In meno di un mese il governo terrorista di Kabul è riuscito a superare sò stesso: le scuole secondarie (ma anche molte scuole primarie) per le ragazze rimangono per decreto chiuse fino a nuovo ordine. Sempre secondo gli ultimi decreti emanati, le donne non possono più volare, viaggiare con treni e autobus oppure allontanarsi da casa per una distanza superiore a qualche chilometro senza un parente maschio che le accompagni. Non solo, il governo di Kabul – quello stesso a cui fin troppi dicevano di volere dare una possibilità – ha legiferato anche a proposito dei parchi divertimenti: fine dell’ingresso libero, uomini e donne saranno ammessi su giostrine e autoscontri soltanto in giorni separati. Ai signori uomini che appartengono alle milizie talebane è vietato andare a divertirsi indossando l’uniforme o portando con sé armi e mezzi militari. Probabilmente per evitare i commenti ironici via media e social media ai post con foto di truci guerrieri armati di kalashnikov che si divertivano a far cozzare le macchinine.

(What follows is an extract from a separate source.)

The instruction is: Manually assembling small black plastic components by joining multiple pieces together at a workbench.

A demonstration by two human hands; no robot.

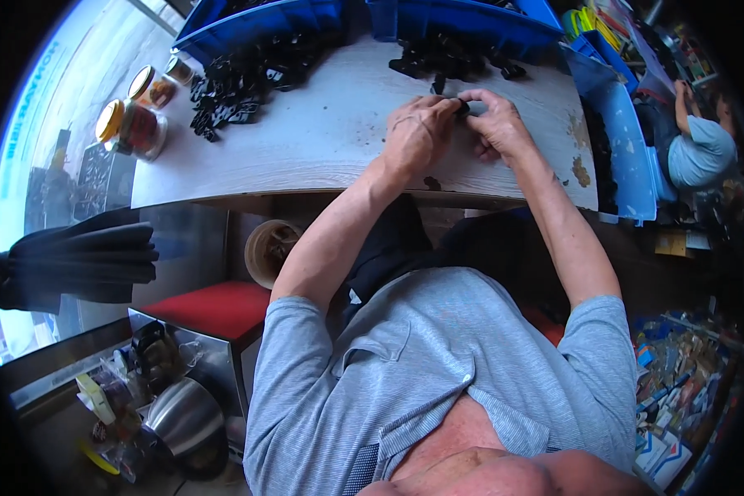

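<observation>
Over the white wood-grain table [322, 140], my two hands meet around a small black plastic part [464, 108], mostly covered by fingers. My left hand [419, 136] is closed on it, knuckles up. The thumb and index finger of my right hand [499, 129] pinch at its right side, the other fingers curled beneath. Just beyond them lies a loose black piece [438, 83]. Behind it spreads a pile of similar black parts [442, 56]. Farther left is a larger heap of flat, shiny black pieces [227, 93].
Two blue bins [264, 23] [471, 25] stand along the table's far edge. Jars with yellow lids [132, 128] sit at the left. A light-blue crate [636, 157] adjoins the right edge. Below the table stands a round bucket [260, 248]. Another person [703, 149] is at the far right.
</observation>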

E ancora: niente più viso rasato per gli uomini, che devono sfoggiare la barba d’ordinanza pena essere gonfiati di botte e, anche se è inutile precisare, burqa integrale, possibilmente nero e completato da guanti neri, per le donne. Agli studenti universitari è stato vietato l’uso del cellulare, mentre tutti i canali televisivi internazionali, inclusa la «BBC» e «Voice of America», sono stati oscurati. La lista delle restrizioni e delle privazioni è lunga, lunghissima, ma non sembra importare a nessuno. Gli aiuti internazionali sotto forma di cibo, quelli gestiti dal governo, sono stati destinati non a sfamare la popolazione ma a pagare in natura gli stipendi dei dipendenti statali. Non si registrano reazioni da parte dei rappresentanti di istituzioni e organizzazioni internazionali, quegli stessi che invocavano il riconoscimento della banda di assassini che governa Kabul e lo sblocco dei fondi congelati nelle banche estere.

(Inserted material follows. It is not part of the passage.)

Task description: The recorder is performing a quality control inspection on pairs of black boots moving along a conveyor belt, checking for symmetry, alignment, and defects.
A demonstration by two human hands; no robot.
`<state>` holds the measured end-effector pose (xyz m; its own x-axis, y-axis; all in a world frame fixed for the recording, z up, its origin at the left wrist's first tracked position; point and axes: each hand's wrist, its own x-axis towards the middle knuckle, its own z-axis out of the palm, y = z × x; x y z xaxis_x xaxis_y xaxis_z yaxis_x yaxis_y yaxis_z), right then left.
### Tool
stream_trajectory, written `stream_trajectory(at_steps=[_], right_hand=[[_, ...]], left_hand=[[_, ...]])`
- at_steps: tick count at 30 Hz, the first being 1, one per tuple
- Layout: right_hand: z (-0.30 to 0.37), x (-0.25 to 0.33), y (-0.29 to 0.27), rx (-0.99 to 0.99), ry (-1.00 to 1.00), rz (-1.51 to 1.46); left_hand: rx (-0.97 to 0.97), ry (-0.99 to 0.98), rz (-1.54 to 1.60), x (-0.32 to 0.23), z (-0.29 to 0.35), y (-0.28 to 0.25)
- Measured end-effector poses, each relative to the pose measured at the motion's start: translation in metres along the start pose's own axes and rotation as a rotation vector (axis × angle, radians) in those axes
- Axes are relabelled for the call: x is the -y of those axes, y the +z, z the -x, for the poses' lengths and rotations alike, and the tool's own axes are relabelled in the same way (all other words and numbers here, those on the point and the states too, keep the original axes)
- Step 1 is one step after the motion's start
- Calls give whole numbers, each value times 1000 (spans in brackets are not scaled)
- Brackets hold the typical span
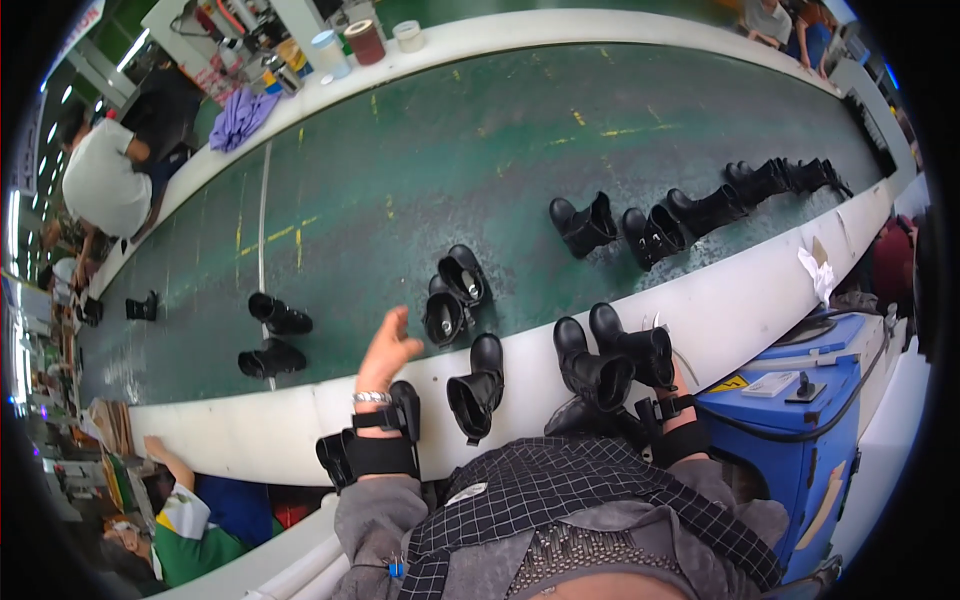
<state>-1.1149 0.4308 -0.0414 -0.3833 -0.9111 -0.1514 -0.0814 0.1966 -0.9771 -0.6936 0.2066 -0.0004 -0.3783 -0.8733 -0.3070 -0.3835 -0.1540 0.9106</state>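
Observation:
My left hand [388,352] reaches over the green belt [400,180] with its fingers spread and nothing in them. Just right of it, a pair of black boots [445,315] stands on the belt. A single black boot [478,385] is on the white ledge [520,345] nearer me. My right forearm [686,440] comes up behind a black boot [640,350], and that boot's shaft hides most of the hand. Another black boot [590,365] stands beside it, with a dark boot [575,418] lying below. A thin pale curved thing [657,322] shows near the right hand; its kind is unclear.
More black boots [660,228] line the belt at right; several [275,335] stand at left. One boot [334,457] is by my left cuff. A blue machine [780,400] with a black cable stands at my right. Co-workers [115,175] sit at left. Tins [364,42] line the far ledge.

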Motion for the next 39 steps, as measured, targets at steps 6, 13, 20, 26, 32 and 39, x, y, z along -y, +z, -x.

A fine gennaio Kai Eide, ex ambasciatore e veterano della Missione di assistenza Onu in Afghanistan (Unama), twittava: «Fiero che il governo norvegese abbia invitato a Oslo il governo talebano, la società civile e i paesi chiave. E compiaciuto, da veterano, di aver incontrato il facente funzioni ministro degli esteri Amir Khan Muttaqi. Per me la libertà di espressione, per tutti, è una sfida prioritaria ma gli Stati Uniti devono sbloccare i fondi congelati per evitare catastrofi». I talebani erano infatti stati invitati dal governo norvegese e sono arrivati a Oslo con un jet privato per incontrare rappresentanti di Stati Uniti e di vari paesi europei nonché una non ben definita «società civile» afghana. Non ben definita perché il novanta per cento della società civile protestava difatti in piazza sia a Oslo sia in patria, repressa però a colpi di kalashnikov dagli sgherri dei signori che Eide era stato così fiero di incontrare. Giorni dopo, sempre a bordo di un jet privato, i talebani volavano a Ginevra, invitati da una dubbia organizzazione non governativa, sempre per incontrare «rappresentanti della società civile».

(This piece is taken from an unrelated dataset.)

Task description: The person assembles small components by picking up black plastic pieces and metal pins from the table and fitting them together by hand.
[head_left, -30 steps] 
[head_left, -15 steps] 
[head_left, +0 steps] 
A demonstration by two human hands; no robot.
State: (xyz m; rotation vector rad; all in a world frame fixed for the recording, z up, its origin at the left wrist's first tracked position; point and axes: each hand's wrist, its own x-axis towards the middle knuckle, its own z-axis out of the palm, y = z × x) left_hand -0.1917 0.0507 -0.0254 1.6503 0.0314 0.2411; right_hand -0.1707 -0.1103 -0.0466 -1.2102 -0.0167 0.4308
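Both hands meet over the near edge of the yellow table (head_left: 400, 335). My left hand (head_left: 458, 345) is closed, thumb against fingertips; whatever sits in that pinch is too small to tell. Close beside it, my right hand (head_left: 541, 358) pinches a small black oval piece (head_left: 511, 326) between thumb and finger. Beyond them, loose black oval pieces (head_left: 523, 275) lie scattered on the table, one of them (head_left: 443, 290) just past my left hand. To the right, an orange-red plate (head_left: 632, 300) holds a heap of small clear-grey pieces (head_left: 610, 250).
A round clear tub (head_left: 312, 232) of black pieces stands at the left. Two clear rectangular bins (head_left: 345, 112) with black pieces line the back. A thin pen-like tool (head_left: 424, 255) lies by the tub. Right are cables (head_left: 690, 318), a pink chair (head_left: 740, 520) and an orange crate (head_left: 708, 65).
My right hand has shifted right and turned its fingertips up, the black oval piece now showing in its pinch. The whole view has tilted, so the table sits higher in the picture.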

L’assioma, elaborato e propagandato dai lobbisti del Pakistan in sede internazionale, è il seguente: il terrorismo non finirà fino a che l’Afghanistan non sarà stabile, e l’Afghanistan non sarà stabile fino a che l’occidente non aprirà i cordoni della borsa e riconoscerà di fatto il governo dei talebani. Come fa Islamabad, come fa il Qatar, come ha fatto la Cina inviando il ministro degli esteri Wang Yi a Kabul per invitare i talebani, da cui è stato calorosamente accolto, a un incontro dei ministri degli esteri della regione. Il fatto che Pechino massacri i fratelli musulmani uiguri non sembra importare ai difensori della fede afghani. Che si trovano in buona compagnia. Antonio Guterres, segretario generale dell’Onu, si è speso moltissimo per sbloccare i fondi destinati al governo di Kabul. D’altra parte, per chi non trova scandaloso passare i nomi dei dissidenti uiguri all’ambasciata cinese di Ginevra, finanziare terroristi sulla lista delle stesse Nazioni Unite non è davvero un problema.